One parent, who said her child was bullied at the hands of teachers, asked where the district was years ago when she sought help.
“How many more kids were brutalized, abused, forced to leave because they got no satisfaction when they were asking for help?” she asked. “What does this say about our culture when you have talented individuals who are forced to leave because they’ve been subjected to the abuse of adults who should know better instead of school officials looking at systemic problems within the school?”
While the 2017-2018 senior dance project program was dedicated to the two former teachers, other students in the department said they were happy to see the two educators go.
Clarity MacKay, who graduated 12 years ago and suffered nightmares for years, said the teachers’ departure was both shocking and a relief.
“Shocking that they had been there for that long,” MacKay said. “And relief that they were gone.”
As for the motivation of other students, they spoke out with the hope that children in other high performing arts schools learn to recognize what is normal and what crosses the line. The professional dancer, a student who left DSA but stuck with the career, said children pursuing the arts are already under tremendous psychological stress.

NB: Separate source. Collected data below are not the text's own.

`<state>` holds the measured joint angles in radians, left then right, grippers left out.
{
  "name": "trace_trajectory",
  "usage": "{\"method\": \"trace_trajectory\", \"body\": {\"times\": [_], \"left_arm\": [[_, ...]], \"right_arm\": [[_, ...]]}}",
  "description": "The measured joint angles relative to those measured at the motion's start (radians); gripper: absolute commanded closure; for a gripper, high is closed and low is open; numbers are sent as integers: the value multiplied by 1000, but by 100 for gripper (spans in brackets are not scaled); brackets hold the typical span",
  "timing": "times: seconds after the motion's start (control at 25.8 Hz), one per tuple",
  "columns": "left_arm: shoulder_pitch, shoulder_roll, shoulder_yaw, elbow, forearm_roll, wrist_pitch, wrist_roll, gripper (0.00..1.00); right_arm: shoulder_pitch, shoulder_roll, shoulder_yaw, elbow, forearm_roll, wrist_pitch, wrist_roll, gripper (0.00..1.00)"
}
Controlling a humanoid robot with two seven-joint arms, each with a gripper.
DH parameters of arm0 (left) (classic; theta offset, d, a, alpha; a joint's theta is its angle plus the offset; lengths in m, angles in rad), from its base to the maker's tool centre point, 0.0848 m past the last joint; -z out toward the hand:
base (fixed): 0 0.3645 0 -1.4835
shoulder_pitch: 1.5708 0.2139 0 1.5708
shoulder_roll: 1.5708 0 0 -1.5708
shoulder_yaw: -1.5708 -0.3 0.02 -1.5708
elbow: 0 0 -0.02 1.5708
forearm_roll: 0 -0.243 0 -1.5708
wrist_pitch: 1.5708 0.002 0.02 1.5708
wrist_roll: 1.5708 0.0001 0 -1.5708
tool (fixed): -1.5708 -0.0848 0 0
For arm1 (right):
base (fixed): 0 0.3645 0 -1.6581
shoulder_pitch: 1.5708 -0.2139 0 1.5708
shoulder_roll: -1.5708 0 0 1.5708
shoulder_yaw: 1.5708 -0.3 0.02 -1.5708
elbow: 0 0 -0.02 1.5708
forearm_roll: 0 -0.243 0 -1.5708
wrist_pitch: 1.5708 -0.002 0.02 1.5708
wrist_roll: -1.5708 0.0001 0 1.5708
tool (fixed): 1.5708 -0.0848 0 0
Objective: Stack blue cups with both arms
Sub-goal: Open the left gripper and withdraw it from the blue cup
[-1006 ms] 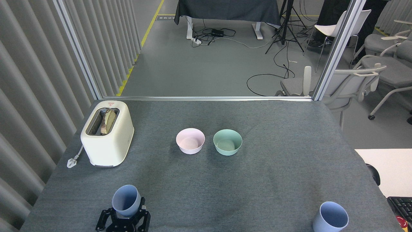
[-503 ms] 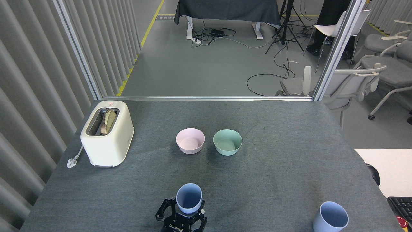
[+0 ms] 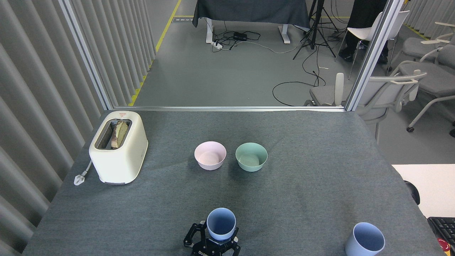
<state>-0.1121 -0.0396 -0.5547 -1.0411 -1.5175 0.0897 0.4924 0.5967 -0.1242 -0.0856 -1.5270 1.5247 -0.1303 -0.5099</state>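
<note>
One blue cup (image 3: 221, 223) stands upright near the table's front edge, a little left of centre, mouth up. My left gripper (image 3: 212, 239) is shut on it from the near side, its black fingers on either side of the cup's lower wall. The other blue cup (image 3: 365, 239) stands upright on the grey table (image 3: 320, 185) at the front right corner, untouched. My right gripper is out of view.
A pink bowl (image 3: 210, 155) and a mint-green bowl (image 3: 251, 156) sit side by side at mid-table. A cream toaster (image 3: 118, 146) with bread in its slot stands at the left, its plug (image 3: 80, 177) lying beside it. A keyboard (image 3: 442, 227) lies off the table's right edge.
My left gripper has carried its blue cup rightward along the front edge, from the far left to just left of centre. The other cup and the bowls have not moved.
</note>
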Motion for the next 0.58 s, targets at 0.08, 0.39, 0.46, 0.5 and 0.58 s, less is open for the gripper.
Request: {"method": "trace_trajectory", "body": {"times": [0.08, 0.39, 0.46, 0.5, 0.58], "left_arm": [[2, 1, 1, 1, 3, 2, 0, 0], [32, 2, 4, -4, 12, 4, 7, 0], [53, 5, 6, -12, 12, 4, 7, 0], [65, 7, 7, -19, 13, 4, 7, 0], [94, 14, 13, -34, 14, 6, 10, 0]], "right_arm": [[0, 0, 1, 1, 0, 1, -1, 0], [0, 0, 1, 2, -2, 1, 1, 0], [0, 0, 1, 3, -2, 1, 2, 0], [0, 0, 1, 3, -3, 1, 3, 0], [0, 0, 1, 4, -3, 1, 4, 0]]}}
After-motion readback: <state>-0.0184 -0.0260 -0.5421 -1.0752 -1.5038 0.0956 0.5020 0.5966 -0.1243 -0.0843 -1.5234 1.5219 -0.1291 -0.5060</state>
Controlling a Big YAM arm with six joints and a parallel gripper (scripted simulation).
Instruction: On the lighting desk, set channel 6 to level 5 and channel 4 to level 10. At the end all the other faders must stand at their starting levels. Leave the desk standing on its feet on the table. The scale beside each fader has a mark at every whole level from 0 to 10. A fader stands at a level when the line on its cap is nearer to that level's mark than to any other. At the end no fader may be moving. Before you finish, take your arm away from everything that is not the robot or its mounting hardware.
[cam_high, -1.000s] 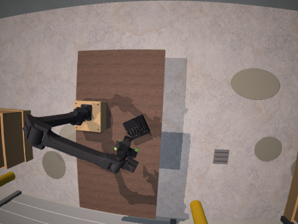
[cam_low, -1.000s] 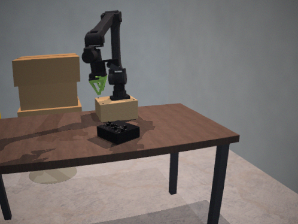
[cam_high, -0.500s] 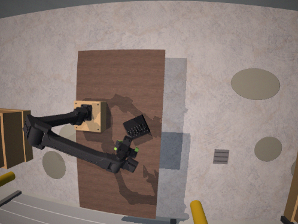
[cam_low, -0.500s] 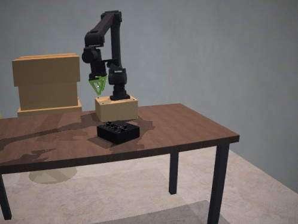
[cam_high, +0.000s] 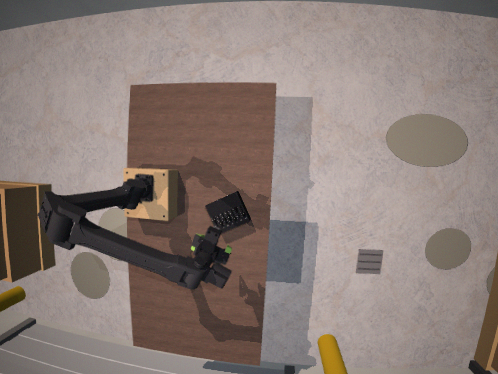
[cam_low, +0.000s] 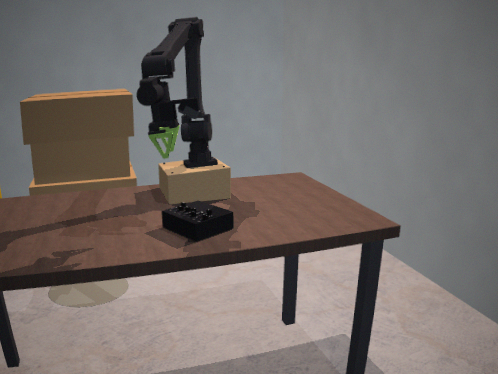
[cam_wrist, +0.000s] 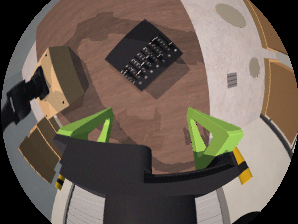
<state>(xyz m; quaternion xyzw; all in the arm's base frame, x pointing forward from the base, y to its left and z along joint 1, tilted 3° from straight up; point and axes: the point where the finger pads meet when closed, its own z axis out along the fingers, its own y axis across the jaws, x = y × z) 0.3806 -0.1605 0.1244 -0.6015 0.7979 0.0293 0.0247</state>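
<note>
At the far left of the top view a stack of cardboard boxes (cam_high: 20, 230) stands on the floor, apart from the table's left edge. The arm's elbow (cam_high: 55, 220) reaches out over that gap, above the boxes' near side. The wooden table (cam_high: 165, 125) runs as a long strip; its far half lies bare of objects, and so does the near end below the arm. The arm's wooden base block (cam_high: 167, 200) sits at the left edge, about halfway along.

From the base the forearm crosses back over the table to the gripper (cam_high: 212, 247), which hangs in the air well above the wood. Its green fingers stand spread as wide as they go, with nothing between them. In the exterior view the gripper (cam_low: 164, 142) is high, level with the base's upper part, and the lighting desk lies far below it.

The lighting desk (cam_high: 230, 211) rests just right of the gripper in the top view, between the base block and the table's right edge, close to that edge and turned at an angle to it. It is a low black box standing flat on the table (cam_low: 300, 210). A row of small fader caps (cam_wrist: 143, 59) shows on its top face; their levels and scale marks are too small to read. Right of the table the floor is open, with a small grate (cam_high: 369, 261).
</note>
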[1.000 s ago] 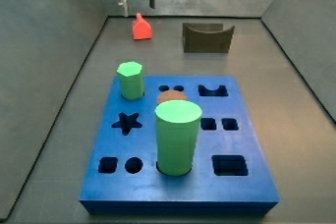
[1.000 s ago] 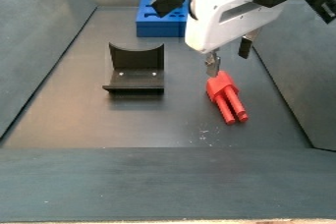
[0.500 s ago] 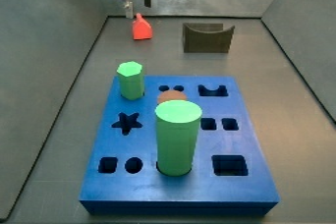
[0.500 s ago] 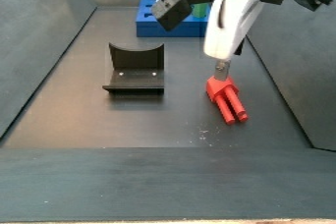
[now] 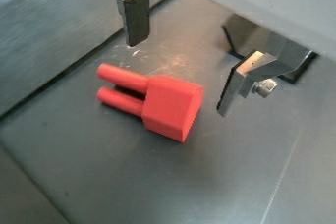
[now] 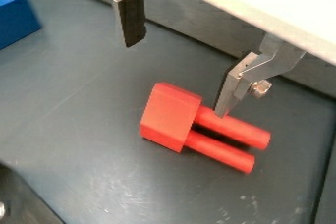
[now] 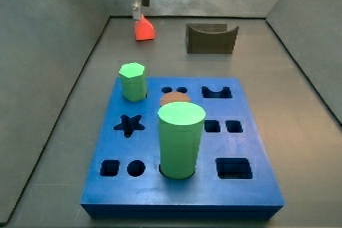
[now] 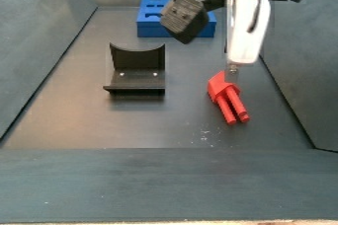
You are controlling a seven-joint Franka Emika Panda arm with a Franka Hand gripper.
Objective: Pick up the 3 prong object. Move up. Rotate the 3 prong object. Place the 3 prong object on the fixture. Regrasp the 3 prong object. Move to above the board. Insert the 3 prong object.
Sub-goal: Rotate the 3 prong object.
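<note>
I see the board [image 7: 183, 152] at one end of the floor and the fixture [image 8: 134, 69] apart from it, leaving the 3 prong object [image 8: 227, 99] lying flat on open floor for a top grasp. The gripper [image 6: 179, 53] hangs directly above it, jaws spread and empty (one finger [image 5: 133, 18] per side).

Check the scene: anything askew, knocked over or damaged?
Nothing stands out. The 3 prong object lies flat on the floor, intact, under the open gripper. The fixture stands upright, and both green pegs sit straight in the board.
</note>
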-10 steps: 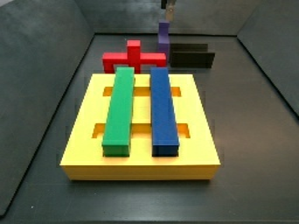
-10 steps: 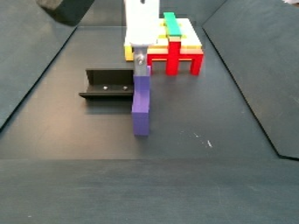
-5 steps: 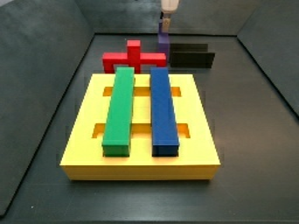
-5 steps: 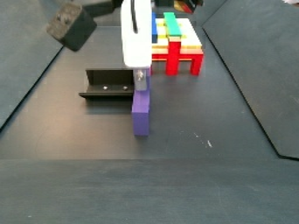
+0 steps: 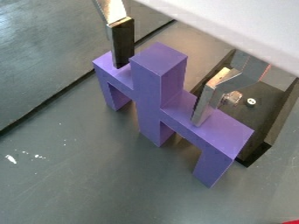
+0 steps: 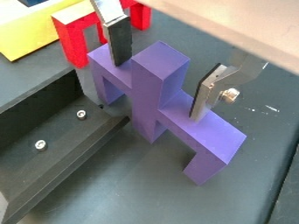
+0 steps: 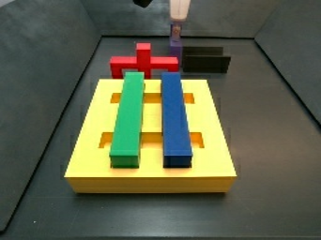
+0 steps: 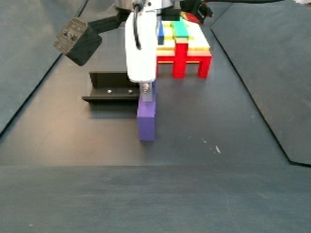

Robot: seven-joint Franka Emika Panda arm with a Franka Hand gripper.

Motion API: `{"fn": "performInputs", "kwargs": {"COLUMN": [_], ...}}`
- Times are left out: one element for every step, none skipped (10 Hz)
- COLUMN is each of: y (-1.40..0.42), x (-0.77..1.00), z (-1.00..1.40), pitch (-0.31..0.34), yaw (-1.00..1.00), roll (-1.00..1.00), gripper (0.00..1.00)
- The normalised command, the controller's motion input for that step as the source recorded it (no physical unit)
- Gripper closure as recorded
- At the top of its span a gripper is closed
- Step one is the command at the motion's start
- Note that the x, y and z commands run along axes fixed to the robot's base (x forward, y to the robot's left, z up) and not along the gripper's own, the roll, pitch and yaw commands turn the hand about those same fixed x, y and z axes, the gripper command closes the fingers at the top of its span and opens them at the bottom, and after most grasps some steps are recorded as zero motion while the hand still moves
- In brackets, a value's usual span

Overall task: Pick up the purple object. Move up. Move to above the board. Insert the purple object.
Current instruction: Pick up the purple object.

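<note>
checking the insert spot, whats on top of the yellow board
On the yellow slotted board lie a long green bar and a long blue bar. The slots beneath them are covered. The end effector straddles the purple piece elsewhere.

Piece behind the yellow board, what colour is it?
Red piece; clearest in this side view. Gripper straddles the purple object.

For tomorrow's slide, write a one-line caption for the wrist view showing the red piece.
Open gripper straddles the purple object on the floor, between the fixture and the red piece.
</note>
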Motion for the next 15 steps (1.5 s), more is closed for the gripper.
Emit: {"fn": "performInputs", "kwargs": {"y": [0.0,0.0,0.0,0.0,0.0,0.0,0.0,0.0,0.0,0.0,0.0,0.0,0.0,0.0,0.0], "x": [0.0,0.0,0.0,0.0,0.0,0.0,0.0,0.0,0.0,0.0,0.0,0.0,0.0,0.0,0.0], "z": [0.0,0.0,0.0,0.0,0.0,0.0,0.0,0.0,0.0,0.0,0.0,0.0,0.0,0.0,0.0], "pitch": [0.0,0.0,0.0,0.0,0.0,0.0,0.0,0.0,0.0,0.0,0.0,0.0,0.0,0.0,0.0], "yaw": [0.0,0.0,0.0,0.0,0.0,0.0,0.0,0.0,0.0,0.0,0.0,0.0,0.0,0.0,0.0], "roll": [0.0,0.0,0.0,0.0,0.0,0.0,0.0,0.0,0.0,0.0,0.0,0.0,0.0,0.0,0.0], "gripper": [1.0,1.0,1.0,1.0,1.0,1.0,1.0,1.0,1.0,1.0,1.0,1.0,1.0,1.0,1.0]}}
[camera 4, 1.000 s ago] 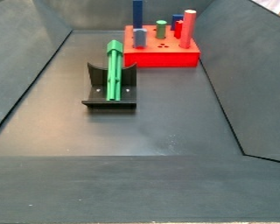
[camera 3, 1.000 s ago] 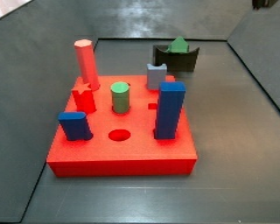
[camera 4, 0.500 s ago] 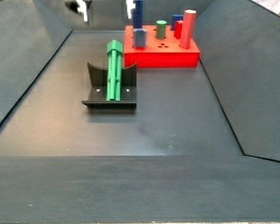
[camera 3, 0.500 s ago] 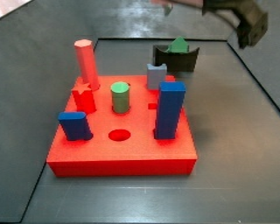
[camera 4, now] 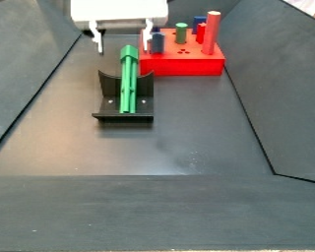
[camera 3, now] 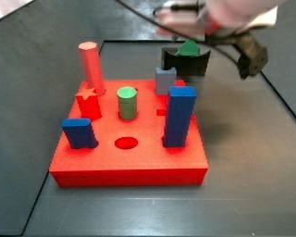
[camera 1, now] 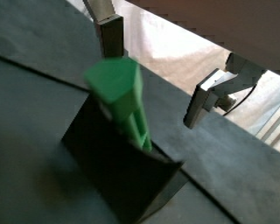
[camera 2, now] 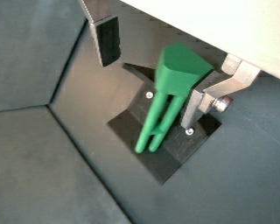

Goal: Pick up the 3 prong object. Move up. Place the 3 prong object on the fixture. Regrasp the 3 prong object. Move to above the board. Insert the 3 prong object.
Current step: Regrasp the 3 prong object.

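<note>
The 3 prong object (camera 4: 129, 77), a long ridged green peg, lies sloped on the dark fixture (camera 4: 121, 110) in front of the red board (camera 4: 184, 65). My gripper (camera 4: 122, 41) hangs open over the peg's raised end, one finger on each side. In both wrist views the peg (camera 1: 119, 87) (camera 2: 164, 101) rises between the silver fingers (camera 1: 111, 39) (camera 2: 108, 39), close to one plate and gripped by neither. In a side view the gripper (camera 3: 216, 42) is blurred above the fixture (camera 3: 188, 65), where the peg's green tip (camera 3: 188, 48) shows.
The board (camera 3: 132, 157) carries a tall pink peg (camera 3: 90, 67), a short green cylinder (camera 3: 127, 102), blue pegs (camera 3: 179, 116), a red star piece (camera 3: 88, 104) and an open round hole (camera 3: 127, 143). Sloping dark walls enclose the floor (camera 4: 173, 148).
The gripper has come down from the frame's edge to straddle the peg's raised end on the fixture. Peg, fixture and board have not moved.
</note>
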Available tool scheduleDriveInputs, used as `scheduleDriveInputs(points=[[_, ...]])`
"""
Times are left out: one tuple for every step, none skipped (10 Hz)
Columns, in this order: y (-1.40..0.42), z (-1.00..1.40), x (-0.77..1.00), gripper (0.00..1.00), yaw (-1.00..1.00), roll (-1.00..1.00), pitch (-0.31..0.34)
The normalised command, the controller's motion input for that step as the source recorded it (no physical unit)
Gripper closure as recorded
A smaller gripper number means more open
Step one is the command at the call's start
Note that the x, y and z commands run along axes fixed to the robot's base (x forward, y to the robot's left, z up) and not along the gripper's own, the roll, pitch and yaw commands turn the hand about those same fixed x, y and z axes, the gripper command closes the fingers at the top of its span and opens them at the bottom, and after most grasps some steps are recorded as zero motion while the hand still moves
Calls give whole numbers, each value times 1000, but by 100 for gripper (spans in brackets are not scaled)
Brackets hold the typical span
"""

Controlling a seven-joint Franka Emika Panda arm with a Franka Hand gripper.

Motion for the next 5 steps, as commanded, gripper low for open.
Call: scheduleDriveInputs(points=[[21, -863, 59, 0, -71, 47, 18], [11, -646, 62, 0, -41, 49, 40], [-1, -485, 70, 0, -19, 51, 52], [-1, -336, 75, 0, 2, 57, 62], [-5, -194, 84, 0, 22, 63, 66]])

“To have people actually working against you, it’s hell,” the former student said. “In this world, it’s one of the worst things you can have happen to you as a child trying to pursue something.”
Michael O’Banion has no reservations about his teaching style.
“There was a time when my methodology was revered, because it was effective,” he said.
He partially blames parents and a culture where children are treated like “precious cargo.”
“The fact that no one was neutral about my teaching style, my personality, my way of delivering the education to these students is a success in itself.”
O’Banion and Karczewski both believe the allegations mask a larger political agenda that aimed to get rid of them and their seven-year-old developmental program that emphasized creativity and student choreography, rather than simply focusing on dance technique as many other high school arts programs do. In this way, Karczewski believes the allegations, “had been blown up, dramatized, over the top.”
The teachers say their “21st century” locally-grown curriculum was based on composition, improvisation and choreographic skills where student creativity was the central pillar. “But that’s messy,” O’Banion said, because it deals with student emotions. He believes administrators want to return to a 20th century model that is technically focused and adult-driven.
Michael O’Banion plans to continue working in the arts and perhaps teach at a private school. Alicia Karczewski also hopes to keep teaching.